Ferritin is a blood protein that stores iron in the cells and releases it as needed. As ferritin is also a marker for inflammation, it can often be wise to look at additional iron markers to assess if there is more to the story than ferritin alone may suggest. Often serum ferritin will drop before a drop in serum iron levels will be observed, as the body will do what it needs to maintain circulating iron levels normal. The blood test uses additional markers (Transferrin Saturation and something called TIBC or Total Iron Binding Capacity) that can further help us assess the functional use of iron to better understand how iron is truly affecting the body.
Increased iron levels are associated with;
- Liver dysfunction
- Conditions of iron overload (haemochromatosis and haemosiderosis)
Increased iron levels, also called iron overload, causes increased levels of inflammation and oxidative stress that can lead to increased risk of cardiovascular disease.
- Joint pain
- Cardiac arrhythmia
- Grey or bronzing skin colour
- Testicular dysfunction or impotence
- Gastrointestinal inflammation
Oxidative stress occurs normally as part of metabolism where reactive oxygen species (ROS) or what we tend to call free radicals at a greater rate than the body can detoxify or clear them through the production of antioxidants. You can sort of view it as a rusting on the inside of the body where more the bodies capacity for repair is outstripped by the damaging processes that are ongoing.
The challenge with high levels of stored iron is to reduce the stored iron and minimise the absorption of the iron that comes in with your food and at the same time minimise the inflammatory damage caused by the excess iron. Regular blood donation is one route to lower iron levels building up.
When it comes to food many of the foods that help those with iron deficiency anaemia are to be avoided when it’s high for example minimise the following;
- Breakfast cereals (iron added/“fortified”)

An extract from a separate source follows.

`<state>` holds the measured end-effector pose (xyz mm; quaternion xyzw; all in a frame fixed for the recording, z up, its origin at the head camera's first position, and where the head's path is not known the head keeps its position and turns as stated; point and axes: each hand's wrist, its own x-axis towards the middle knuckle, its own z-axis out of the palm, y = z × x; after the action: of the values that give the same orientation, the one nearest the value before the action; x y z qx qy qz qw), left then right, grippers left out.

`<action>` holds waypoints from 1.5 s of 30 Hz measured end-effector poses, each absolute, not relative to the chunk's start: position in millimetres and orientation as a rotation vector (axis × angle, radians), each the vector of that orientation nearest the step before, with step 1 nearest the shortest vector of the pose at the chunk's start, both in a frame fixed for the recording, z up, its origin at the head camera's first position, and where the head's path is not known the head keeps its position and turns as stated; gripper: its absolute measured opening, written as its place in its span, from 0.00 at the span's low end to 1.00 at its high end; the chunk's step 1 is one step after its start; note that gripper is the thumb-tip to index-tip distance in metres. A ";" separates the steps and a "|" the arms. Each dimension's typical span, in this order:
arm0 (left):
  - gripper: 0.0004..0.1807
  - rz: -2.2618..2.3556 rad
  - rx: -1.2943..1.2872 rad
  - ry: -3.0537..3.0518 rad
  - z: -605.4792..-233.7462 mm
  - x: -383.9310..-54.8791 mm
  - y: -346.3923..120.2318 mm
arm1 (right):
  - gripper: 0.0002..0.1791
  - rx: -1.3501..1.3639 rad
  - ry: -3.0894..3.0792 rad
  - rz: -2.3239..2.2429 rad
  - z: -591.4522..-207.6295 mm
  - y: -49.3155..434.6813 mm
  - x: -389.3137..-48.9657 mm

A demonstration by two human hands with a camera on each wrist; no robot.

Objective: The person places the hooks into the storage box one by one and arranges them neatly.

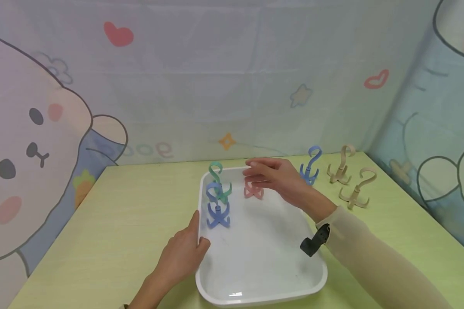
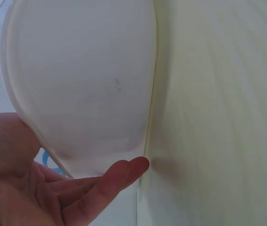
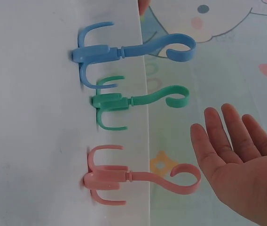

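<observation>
Hook in pink (image 3: 107,176) stands beside the spread right hand (image 3: 246,165); left hand (image 1: 183,253) pinches tray edge (image 1: 200,195); floor (image 1: 259,253) stretches toward the person.

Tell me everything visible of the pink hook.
The pink hook looks like smooth plastic: upturned prongs at the base, a narrow collar, and a stem curling into an open hook. It stands upright in the white tray, near the far end. The right hand hides its top in the head view; the right wrist view shows them apart.

Pale cloth (image 1: 201,98) printed with cartoon animals (image 1: 35,141) hangs behind a yellow-green tabletop (image 1: 139,206).
</observation>
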<state>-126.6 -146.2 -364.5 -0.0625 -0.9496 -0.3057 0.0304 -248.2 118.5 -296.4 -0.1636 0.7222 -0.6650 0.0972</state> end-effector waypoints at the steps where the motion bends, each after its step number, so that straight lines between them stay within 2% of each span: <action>1: 0.42 -0.943 -0.191 -2.928 -364.4 -126.7 -146.1 | 0.25 -0.483 2.125 -1.983 -296.4 120.9 -248.2; 10: 0.42 -0.944 -0.194 -2.929 -364.1 -127.2 -145.9 | 0.28 -0.516 2.003 -2.086 -297.6 142.5 -248.9; 19: 0.41 -0.937 -0.199 -2.923 -364.0 -127.0 -146.8 | 0.26 -0.433 1.960 -2.147 -296.5 158.3 -250.0; 28: 0.41 -0.932 -0.203 -2.924 -363.9 -126.3 -146.0 | 0.11 -0.395 1.900 -2.236 -296.4 176.3 -248.4; 45: 0.41 -0.944 -0.204 -2.930 -364.8 -127.4 -146.1 | 0.10 -0.379 1.855 -2.328 -301.8 213.8 -242.5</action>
<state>-127.4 -146.1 -364.8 -0.0661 -0.9494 -0.3058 0.0284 -242.5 213.8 -301.8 -0.1260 0.6167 -0.7739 0.0705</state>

- Organ meats (liver, kidney, heart etc)
- Clam, oysters
- Dark chocolate
This list is a bit of a personal disaster for me as I live on spinach, dark chocolate and liver pretty much daily. When I was a student and training two or three times a day I would have lentil soup several times a week and eating entire boxes of cereal in a day in mistaken belief I was loading up on the calories to train that excessively.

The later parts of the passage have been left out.